Tutto ciò apre una possibilità che gli europei, e in particolare l’Ue, dovrebbero cogliere. L’accordo sul nucleare iraniano è stato il principale successo dell’Ue in politica estera. La creazione del formato negoziale E3/EU + 3 (con Francia, Germania, Regno Unito e l’Alto rappresentante dell’Ue, oltre a Stati Uniti, Russia e Cina, e l’Iran dall’altra parte), nonostante la profonda spaccatura transatlantica causata dalla guerra in Iraq nel 2003, fu una vera e propria impresa. Così come fu un’impresa tenerlo in piedi negli anni difficili della presidenza iraniana di Mahmoud Ahmadinejad, e quindi arrivare a un accordo nel 2015 quando si crearono condizioni politiche favorevoli a Washington e Teheran. Quell’accordo è stato stroncato da Donald Trump nel 2018 e oggiè impossibile pensare a un ritorno al JCPOA e al formato negoziale che lo ha fatto nascere. La Russia non ha più un ruolo costruttivo, mentre i Paesi del Golfo, e in particolare l’Arabia Saudita, dovrebbero essere coinvolti. Il negoziato potrebbe concentrarsi sul dossier nucleare, ma dovrebbe essere allargato anche alla sicurezza regionale.

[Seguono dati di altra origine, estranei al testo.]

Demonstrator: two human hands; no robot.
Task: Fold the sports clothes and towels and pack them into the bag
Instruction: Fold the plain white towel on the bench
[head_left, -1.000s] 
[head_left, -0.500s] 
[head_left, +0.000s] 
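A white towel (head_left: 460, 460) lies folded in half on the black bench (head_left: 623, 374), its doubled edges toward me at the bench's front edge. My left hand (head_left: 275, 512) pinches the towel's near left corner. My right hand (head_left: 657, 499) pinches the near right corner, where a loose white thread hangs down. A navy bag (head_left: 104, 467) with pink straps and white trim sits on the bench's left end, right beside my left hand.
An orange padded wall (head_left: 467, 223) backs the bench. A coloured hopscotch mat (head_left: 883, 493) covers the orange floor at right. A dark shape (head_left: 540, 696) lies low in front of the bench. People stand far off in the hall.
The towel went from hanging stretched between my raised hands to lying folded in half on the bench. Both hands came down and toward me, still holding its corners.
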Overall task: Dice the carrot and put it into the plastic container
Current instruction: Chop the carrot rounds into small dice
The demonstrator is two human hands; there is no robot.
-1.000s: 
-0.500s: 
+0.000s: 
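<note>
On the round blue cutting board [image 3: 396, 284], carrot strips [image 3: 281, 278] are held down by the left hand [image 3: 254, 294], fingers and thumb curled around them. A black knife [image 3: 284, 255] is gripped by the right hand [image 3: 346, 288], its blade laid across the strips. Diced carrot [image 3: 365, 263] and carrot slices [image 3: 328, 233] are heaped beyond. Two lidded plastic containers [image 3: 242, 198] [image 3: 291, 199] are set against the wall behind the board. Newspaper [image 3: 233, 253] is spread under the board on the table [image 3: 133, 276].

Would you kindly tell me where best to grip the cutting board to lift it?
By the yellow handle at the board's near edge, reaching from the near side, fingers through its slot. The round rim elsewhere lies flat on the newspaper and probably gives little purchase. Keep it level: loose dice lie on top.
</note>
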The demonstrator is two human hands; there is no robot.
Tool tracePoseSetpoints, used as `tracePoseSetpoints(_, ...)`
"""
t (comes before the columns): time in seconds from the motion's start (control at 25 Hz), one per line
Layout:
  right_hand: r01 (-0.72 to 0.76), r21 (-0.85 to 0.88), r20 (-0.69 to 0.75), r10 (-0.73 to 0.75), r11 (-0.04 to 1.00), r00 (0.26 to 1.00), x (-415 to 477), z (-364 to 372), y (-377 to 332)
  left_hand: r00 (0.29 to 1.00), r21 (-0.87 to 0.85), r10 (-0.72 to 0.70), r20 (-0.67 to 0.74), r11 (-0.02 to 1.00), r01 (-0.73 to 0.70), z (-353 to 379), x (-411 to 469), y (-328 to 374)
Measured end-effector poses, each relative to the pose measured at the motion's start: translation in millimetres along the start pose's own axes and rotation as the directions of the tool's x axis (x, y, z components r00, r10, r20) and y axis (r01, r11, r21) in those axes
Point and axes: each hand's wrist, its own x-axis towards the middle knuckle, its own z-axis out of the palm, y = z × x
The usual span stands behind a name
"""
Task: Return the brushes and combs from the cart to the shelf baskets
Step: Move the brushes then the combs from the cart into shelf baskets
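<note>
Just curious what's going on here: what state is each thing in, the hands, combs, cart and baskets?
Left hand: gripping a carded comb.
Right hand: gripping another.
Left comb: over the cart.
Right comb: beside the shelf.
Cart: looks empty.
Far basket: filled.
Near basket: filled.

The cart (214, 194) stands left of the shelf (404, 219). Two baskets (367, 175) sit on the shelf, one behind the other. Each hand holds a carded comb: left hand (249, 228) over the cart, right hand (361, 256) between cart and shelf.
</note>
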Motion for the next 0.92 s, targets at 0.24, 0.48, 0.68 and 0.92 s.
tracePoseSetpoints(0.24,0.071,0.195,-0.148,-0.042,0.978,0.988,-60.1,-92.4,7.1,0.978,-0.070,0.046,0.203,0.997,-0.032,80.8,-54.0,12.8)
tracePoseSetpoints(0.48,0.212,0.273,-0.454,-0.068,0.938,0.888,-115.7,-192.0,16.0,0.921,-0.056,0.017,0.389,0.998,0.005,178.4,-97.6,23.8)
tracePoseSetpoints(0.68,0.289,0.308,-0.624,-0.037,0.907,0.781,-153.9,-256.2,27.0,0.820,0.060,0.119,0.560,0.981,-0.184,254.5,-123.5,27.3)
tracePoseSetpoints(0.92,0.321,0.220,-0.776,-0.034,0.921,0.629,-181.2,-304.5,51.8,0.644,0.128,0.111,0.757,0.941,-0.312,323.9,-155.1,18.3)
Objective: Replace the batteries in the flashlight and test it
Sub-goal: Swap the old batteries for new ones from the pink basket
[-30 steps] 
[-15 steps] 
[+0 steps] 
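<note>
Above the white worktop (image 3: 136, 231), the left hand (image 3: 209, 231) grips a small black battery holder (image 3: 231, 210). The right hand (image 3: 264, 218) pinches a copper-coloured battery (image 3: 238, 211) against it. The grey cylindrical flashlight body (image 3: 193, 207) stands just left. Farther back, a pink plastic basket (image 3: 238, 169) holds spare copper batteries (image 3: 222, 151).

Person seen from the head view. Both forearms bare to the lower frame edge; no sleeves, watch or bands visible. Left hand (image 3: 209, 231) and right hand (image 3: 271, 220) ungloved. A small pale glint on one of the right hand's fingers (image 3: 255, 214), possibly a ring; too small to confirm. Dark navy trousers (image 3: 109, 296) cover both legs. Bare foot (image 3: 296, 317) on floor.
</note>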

L’Ue ha ora un nuovo Alto rappresentante, Kaja Kallas. La signora Kallas vuole giustamente concentrarsi sull’Ucraina (dove si è recata per il primo viaggio nella sua nuova posizione), che è la questione di sicurezza più importante per l’Ue. Tuttavia, la guerra in Ucraina non sarà risolta dall’Ue, mentre gli eventi degli ultimi anni hanno reso evidenti i legami tra l’est e il sud dell’Europa. Questo è un aspetto che Kallas conosce bene. Non sarà facile ottenere risultati sull’Iran e contribuire alla sicurezza del Golfo, ma potrebbe esserci più margine per un’azione positiva di quanto si pensi, con vantaggi che includono la de-escalation in Medio Oriente, la non proliferazione nucleare, la creazione di un ponte verso la prossima presidenza Trump e il contenimento della Russia, oltre a riabilitare in qualche modo la reputazione compromessa dell’Ue nel sud. Tutti si aspettano che il nuovo Alto rappresentante si concentri sulle sfide a est, e in effetti dovrebbe farlo. Ma ottenere risultati a sud potrebbe essere altrettanto importante, e forse più alla portata.